Exercise →
With the first line as the start and the line containing "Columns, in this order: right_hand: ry" as the end, write out every line of the records exactly.

Provided entries →
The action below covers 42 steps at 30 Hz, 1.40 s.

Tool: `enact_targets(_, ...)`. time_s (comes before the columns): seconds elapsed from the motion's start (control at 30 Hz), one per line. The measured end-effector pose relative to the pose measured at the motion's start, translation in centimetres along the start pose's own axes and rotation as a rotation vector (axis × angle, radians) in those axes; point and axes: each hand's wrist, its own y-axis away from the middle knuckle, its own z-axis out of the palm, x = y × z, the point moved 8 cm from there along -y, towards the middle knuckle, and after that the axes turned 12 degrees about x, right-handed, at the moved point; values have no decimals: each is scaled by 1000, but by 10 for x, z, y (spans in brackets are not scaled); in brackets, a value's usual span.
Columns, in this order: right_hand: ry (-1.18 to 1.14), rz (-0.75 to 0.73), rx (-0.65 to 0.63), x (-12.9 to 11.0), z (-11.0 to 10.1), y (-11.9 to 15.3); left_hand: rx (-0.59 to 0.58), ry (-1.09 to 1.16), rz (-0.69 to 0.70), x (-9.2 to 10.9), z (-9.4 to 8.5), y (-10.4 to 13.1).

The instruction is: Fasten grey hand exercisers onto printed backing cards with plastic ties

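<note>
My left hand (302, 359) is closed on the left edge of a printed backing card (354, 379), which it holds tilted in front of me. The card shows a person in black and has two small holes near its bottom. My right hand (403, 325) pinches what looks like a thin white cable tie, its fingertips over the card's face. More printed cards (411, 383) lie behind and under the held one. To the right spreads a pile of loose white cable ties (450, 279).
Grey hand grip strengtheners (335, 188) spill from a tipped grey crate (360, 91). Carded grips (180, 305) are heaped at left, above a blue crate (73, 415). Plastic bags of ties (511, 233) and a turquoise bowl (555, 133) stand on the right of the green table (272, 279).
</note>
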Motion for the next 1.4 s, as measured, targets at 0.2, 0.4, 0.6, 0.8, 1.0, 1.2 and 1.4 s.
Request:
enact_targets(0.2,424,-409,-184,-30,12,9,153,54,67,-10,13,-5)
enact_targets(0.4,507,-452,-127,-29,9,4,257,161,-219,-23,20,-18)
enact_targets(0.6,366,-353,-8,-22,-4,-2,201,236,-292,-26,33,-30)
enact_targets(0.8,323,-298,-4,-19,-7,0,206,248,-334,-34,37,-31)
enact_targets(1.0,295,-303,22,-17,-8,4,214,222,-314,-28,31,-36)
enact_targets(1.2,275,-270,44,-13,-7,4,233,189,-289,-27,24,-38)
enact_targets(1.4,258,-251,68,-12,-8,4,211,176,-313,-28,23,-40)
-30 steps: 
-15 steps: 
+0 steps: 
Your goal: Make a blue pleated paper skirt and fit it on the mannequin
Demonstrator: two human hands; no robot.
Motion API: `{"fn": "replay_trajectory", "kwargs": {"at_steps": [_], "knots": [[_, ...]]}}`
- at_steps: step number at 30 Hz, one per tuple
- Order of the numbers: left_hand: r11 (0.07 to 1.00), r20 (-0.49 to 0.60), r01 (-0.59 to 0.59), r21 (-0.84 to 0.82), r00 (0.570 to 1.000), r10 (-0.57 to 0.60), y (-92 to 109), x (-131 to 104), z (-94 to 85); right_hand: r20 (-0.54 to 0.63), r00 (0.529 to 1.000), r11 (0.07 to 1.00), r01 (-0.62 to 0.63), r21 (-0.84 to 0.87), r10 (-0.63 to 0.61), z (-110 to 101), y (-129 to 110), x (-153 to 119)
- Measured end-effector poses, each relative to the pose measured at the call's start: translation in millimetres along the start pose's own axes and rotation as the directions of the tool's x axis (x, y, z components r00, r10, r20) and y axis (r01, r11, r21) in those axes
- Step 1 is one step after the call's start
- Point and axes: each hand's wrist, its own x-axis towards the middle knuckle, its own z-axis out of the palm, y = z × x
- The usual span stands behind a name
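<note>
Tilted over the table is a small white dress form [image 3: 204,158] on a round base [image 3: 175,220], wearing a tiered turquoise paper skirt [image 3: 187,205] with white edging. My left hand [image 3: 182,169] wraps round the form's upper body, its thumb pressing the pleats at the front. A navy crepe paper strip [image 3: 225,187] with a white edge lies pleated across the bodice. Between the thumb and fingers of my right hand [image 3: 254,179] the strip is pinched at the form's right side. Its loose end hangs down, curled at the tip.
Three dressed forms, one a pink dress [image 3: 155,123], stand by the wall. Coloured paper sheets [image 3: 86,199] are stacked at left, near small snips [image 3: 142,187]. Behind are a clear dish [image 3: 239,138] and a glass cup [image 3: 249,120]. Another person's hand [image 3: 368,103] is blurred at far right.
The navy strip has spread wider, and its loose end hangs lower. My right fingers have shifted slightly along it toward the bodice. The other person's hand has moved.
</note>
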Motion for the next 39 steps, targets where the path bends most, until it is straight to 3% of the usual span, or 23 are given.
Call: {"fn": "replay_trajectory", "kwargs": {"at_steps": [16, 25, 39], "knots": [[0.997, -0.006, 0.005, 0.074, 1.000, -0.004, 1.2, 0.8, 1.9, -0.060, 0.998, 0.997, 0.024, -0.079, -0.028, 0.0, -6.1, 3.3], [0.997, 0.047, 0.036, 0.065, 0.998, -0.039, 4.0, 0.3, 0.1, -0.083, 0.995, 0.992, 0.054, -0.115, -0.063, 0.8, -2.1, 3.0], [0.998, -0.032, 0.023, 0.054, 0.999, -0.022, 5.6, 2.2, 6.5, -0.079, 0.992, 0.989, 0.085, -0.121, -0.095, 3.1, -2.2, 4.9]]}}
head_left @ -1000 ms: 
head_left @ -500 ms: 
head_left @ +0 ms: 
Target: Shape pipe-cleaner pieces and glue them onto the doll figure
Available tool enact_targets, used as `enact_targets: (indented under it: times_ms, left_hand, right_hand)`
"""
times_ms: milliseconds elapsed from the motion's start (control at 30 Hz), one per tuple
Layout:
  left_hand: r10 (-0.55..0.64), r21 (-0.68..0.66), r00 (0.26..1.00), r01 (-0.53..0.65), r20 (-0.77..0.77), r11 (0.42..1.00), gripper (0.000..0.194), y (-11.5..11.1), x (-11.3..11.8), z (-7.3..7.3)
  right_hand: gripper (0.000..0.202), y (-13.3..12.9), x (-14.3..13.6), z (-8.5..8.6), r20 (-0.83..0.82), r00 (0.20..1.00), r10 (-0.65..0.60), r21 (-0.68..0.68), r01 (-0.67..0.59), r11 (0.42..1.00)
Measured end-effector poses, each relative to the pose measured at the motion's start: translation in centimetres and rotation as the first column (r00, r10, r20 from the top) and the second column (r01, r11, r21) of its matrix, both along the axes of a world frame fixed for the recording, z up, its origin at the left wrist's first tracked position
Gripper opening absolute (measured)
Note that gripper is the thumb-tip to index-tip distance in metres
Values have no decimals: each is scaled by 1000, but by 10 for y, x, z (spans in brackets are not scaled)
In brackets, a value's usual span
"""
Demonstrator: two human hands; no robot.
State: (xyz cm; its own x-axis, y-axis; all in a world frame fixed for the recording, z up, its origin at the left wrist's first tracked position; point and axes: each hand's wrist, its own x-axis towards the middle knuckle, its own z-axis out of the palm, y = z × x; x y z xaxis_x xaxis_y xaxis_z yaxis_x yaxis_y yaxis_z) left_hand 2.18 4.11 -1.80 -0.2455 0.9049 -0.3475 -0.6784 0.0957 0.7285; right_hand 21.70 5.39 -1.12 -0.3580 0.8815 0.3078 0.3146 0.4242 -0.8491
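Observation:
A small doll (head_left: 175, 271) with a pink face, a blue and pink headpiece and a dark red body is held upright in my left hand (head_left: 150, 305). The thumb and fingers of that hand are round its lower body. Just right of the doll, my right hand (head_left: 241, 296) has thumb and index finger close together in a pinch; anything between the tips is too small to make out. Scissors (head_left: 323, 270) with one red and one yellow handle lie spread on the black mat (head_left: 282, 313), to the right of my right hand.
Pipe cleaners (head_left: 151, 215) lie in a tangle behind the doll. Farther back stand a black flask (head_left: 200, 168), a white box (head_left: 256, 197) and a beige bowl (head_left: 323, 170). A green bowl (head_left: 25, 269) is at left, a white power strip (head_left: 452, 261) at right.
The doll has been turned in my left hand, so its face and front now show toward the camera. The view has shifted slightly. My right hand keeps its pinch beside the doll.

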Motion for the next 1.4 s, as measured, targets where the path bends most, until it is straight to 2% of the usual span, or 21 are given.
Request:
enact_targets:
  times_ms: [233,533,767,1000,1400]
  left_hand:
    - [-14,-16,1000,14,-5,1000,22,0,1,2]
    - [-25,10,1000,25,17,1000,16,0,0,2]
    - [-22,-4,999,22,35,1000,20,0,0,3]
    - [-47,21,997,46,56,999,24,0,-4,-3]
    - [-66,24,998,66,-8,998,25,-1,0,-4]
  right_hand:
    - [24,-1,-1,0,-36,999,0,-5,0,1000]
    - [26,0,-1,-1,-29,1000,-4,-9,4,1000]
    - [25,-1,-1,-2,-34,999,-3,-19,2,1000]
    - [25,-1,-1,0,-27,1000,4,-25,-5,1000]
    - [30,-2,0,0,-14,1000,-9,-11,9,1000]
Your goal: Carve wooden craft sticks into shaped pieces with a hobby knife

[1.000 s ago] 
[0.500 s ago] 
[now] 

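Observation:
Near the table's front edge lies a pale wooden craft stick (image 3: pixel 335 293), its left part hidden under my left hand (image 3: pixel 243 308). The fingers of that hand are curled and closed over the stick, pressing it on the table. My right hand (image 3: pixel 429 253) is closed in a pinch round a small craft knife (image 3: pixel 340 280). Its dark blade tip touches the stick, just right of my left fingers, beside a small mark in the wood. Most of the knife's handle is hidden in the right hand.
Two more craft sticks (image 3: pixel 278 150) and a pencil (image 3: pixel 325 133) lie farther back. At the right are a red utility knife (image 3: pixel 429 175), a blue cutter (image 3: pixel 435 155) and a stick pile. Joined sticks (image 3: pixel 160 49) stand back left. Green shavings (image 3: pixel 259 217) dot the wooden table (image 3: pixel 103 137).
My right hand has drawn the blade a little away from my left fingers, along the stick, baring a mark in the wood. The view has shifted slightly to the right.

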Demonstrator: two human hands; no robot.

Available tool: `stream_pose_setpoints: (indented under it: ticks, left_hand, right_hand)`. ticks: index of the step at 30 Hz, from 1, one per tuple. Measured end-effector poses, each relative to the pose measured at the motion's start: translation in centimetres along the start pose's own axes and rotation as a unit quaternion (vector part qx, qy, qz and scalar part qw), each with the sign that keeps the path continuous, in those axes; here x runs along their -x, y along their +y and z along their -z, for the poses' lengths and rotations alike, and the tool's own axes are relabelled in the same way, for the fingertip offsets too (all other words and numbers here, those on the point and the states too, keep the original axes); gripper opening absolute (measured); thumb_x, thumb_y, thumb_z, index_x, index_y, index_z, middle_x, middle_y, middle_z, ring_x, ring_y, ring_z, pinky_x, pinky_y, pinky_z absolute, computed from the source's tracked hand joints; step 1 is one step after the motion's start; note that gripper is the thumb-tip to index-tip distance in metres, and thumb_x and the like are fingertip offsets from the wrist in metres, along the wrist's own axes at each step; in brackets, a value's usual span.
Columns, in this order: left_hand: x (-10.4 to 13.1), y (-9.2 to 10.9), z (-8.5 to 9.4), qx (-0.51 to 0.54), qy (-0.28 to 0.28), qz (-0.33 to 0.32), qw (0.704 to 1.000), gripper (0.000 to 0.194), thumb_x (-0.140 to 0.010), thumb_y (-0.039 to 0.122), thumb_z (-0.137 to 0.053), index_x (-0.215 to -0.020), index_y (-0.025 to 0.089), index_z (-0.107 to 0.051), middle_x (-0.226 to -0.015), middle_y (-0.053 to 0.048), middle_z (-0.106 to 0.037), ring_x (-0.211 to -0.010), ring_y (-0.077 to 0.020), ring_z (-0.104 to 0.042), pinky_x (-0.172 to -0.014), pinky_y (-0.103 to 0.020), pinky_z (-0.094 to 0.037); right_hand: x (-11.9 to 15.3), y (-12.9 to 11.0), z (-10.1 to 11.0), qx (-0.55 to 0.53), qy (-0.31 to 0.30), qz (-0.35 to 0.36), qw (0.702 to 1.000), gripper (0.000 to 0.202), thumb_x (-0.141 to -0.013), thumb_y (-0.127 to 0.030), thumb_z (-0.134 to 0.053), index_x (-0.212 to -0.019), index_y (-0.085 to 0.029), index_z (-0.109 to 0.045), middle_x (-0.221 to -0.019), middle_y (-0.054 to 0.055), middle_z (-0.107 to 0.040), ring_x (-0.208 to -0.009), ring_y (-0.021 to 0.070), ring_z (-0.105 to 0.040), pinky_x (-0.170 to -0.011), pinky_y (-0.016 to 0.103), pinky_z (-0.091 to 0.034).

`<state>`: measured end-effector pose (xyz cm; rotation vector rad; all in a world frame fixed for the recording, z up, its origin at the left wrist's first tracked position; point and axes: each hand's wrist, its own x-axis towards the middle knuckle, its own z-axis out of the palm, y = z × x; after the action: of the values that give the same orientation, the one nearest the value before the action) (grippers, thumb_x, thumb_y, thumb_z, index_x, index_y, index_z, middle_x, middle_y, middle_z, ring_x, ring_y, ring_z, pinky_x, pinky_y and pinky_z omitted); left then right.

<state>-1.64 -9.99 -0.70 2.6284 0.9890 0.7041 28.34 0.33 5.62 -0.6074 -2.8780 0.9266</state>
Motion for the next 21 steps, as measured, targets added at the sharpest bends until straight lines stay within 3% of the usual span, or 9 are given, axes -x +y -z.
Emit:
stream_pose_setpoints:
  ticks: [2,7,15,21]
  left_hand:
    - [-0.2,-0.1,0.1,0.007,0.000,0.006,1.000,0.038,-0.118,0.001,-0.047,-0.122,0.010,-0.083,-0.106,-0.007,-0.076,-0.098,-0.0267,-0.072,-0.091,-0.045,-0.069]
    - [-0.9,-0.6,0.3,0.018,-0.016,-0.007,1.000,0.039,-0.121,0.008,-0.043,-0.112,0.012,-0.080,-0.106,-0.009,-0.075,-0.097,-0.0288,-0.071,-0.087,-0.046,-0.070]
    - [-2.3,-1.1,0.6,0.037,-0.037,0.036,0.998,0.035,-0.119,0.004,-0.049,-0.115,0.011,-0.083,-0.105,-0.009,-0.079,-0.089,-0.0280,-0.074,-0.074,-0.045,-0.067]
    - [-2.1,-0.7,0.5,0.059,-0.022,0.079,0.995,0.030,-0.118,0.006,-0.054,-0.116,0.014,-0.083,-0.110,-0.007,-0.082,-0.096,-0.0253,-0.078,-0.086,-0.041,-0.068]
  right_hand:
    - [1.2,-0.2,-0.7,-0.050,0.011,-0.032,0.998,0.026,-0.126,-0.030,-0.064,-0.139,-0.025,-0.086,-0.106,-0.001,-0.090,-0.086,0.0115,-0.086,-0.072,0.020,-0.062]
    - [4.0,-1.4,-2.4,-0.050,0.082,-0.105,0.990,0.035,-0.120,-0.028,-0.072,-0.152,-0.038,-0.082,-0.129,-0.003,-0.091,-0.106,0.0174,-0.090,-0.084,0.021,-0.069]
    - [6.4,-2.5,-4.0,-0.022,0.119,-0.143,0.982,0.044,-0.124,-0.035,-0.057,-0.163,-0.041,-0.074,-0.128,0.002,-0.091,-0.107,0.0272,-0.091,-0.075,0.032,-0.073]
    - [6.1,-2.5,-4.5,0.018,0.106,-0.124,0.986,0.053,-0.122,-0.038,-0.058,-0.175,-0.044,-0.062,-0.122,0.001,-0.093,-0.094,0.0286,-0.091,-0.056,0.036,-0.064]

Response area →
The action below covers 42 steps at 30 Hz, 1.40 s.

Tool: `enact_targets(_, ...)`. time_s (comes before the columns): seconds elapsed from the motion's start (control at 30 Hz), one per line. The measured end-effector pose relative to the pose measured at the motion's start, translation in centimetres along the start pose's own axes and rotation as a rotation vector (axis × angle, radians) in those axes; point and axes: each hand's wrist, its own y-axis away from the middle knuckle, its own z-axis out of the palm, x = y × z, the point moved 8 cm from there along -y, towards the middle knuckle, and after that the axes turned 12 degrees about x, right-handed, at the moved point; values have no decimals: each is scaled by 1000, but by 10 for x, z, y (spans in brackets are not scaled); in brackets, a value's usual span.
Columns, in this order: right_hand: ry (-1.18 to 1.14), rz (-0.75 to 0.73), rx (-0.65 to 0.63), x (-12.9 to 11.0), z (-11.0 to 10.1), y (-11.9 to 15.3); left_hand: rx (-0.59 to 0.58), ry (-1.09 to 1.16), rz (-0.69 to 0.70), x (-9.2 to 10.9), z (-9.4 to 8.5), y (-10.4 to 13.1).

Nothing more is needed for this exercise.